- Developer(s): Strawdog Studios
- Publisher(s): Strawdog Studios
- Platform(s): Xbox 360 (XBLA), Windows
- Release: June 16, 2010
- Genre(s): Arcade
- Mode(s): Single-player, multiplayer

= Space Ark =

2010 video game

Space Ark is a single/multi player arcade video game developed by independent software developer Strawdog Studios for the Microsoft Xbox Live Arcade and PC. The game was announced in May 2009 and it was released on June 16, 2010.

==Gameplay ==
Space Ark features three game modes.
Mission mode. The player plays through each planet in turn collecting all the DNA crystals, grabbing the bonus fruit and scooping up all the power ups and bonus level tokens, to maximize their high score and earn the elusive "Perfect" ranking. Complete each planet in turn to unlock further planets and allow access to additional Arkonauts.
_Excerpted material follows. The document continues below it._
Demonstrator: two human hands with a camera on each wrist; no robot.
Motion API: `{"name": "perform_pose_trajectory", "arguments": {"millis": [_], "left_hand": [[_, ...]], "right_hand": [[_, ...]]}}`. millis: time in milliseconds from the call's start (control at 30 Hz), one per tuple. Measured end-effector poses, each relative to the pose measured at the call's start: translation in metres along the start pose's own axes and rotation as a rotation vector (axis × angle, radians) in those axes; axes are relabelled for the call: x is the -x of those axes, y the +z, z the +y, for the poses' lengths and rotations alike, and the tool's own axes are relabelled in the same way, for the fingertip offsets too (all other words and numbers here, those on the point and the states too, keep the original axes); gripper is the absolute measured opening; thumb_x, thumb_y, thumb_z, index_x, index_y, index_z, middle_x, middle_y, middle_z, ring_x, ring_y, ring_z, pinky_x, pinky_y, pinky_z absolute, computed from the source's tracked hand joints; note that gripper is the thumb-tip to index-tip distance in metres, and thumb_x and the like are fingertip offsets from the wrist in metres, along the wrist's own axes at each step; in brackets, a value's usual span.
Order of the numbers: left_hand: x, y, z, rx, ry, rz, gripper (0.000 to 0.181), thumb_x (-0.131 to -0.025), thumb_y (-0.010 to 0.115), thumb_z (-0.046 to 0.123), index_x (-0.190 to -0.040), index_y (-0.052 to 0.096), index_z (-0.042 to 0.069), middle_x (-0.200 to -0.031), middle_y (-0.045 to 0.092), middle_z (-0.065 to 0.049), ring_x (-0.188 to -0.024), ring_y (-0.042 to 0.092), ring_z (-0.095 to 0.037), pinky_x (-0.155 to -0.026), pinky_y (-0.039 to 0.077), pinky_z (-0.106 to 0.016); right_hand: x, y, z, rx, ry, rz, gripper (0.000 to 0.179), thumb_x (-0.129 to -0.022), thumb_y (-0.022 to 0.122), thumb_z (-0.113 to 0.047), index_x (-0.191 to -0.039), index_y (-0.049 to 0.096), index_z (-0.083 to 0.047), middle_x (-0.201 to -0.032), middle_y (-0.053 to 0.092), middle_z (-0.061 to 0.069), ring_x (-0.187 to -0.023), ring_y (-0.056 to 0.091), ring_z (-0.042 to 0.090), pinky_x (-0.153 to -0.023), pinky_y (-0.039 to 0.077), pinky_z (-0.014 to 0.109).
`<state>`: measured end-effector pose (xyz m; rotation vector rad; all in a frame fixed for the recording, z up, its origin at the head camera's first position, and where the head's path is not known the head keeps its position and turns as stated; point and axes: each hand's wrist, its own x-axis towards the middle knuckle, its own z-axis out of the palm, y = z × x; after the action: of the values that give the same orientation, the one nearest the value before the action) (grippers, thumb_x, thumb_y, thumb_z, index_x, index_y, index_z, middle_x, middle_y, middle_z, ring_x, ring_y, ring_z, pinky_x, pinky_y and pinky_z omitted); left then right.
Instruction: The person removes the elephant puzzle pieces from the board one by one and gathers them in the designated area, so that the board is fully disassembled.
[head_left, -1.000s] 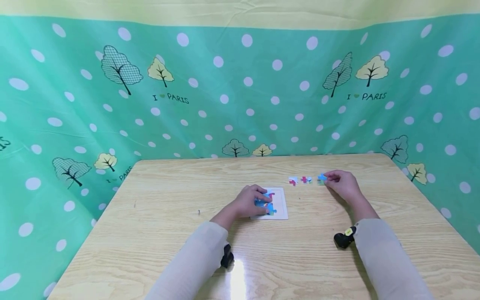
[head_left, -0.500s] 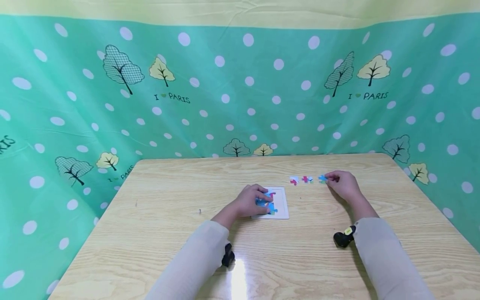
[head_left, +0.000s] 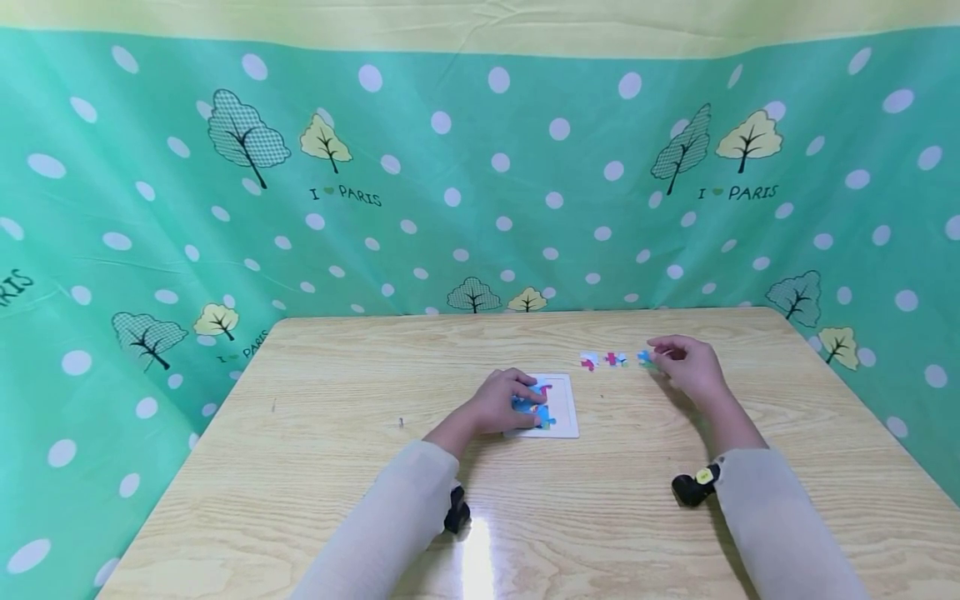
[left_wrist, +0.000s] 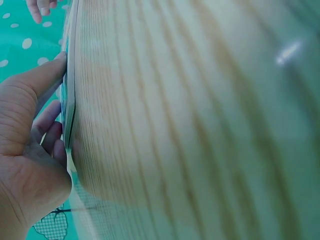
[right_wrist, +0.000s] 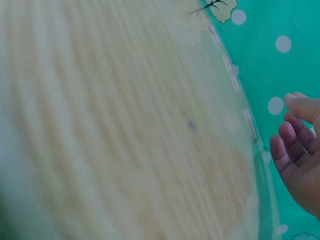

Survival mode. The clock is counting down. The player must play through six levels, racing to unlock the exits as quickly as possible, before the timer hits zero. Time bonuses can be earned for playing well but the aim is to exit the level as fast as possible. Time remaining (plus bonuses) will be added up and this time will be available in the subsequent levels. Let the timer hit zero and it is game over.

Time Attack mode. the clock is ticking. Time attack is a race to set the fastest time possible, which can be compared to those of other players via the online leader board.

A split screen multi-player mode (same console/computer) is also available where two players compete to complete each level and win the game.

== Development ==
Space Ark was revealed in an IGN post mortem article about another Strawdog Studios game, Geon: Emotions. A teaser video trailer for Space Ark was included, which referred to the game under a working title of "Bounce".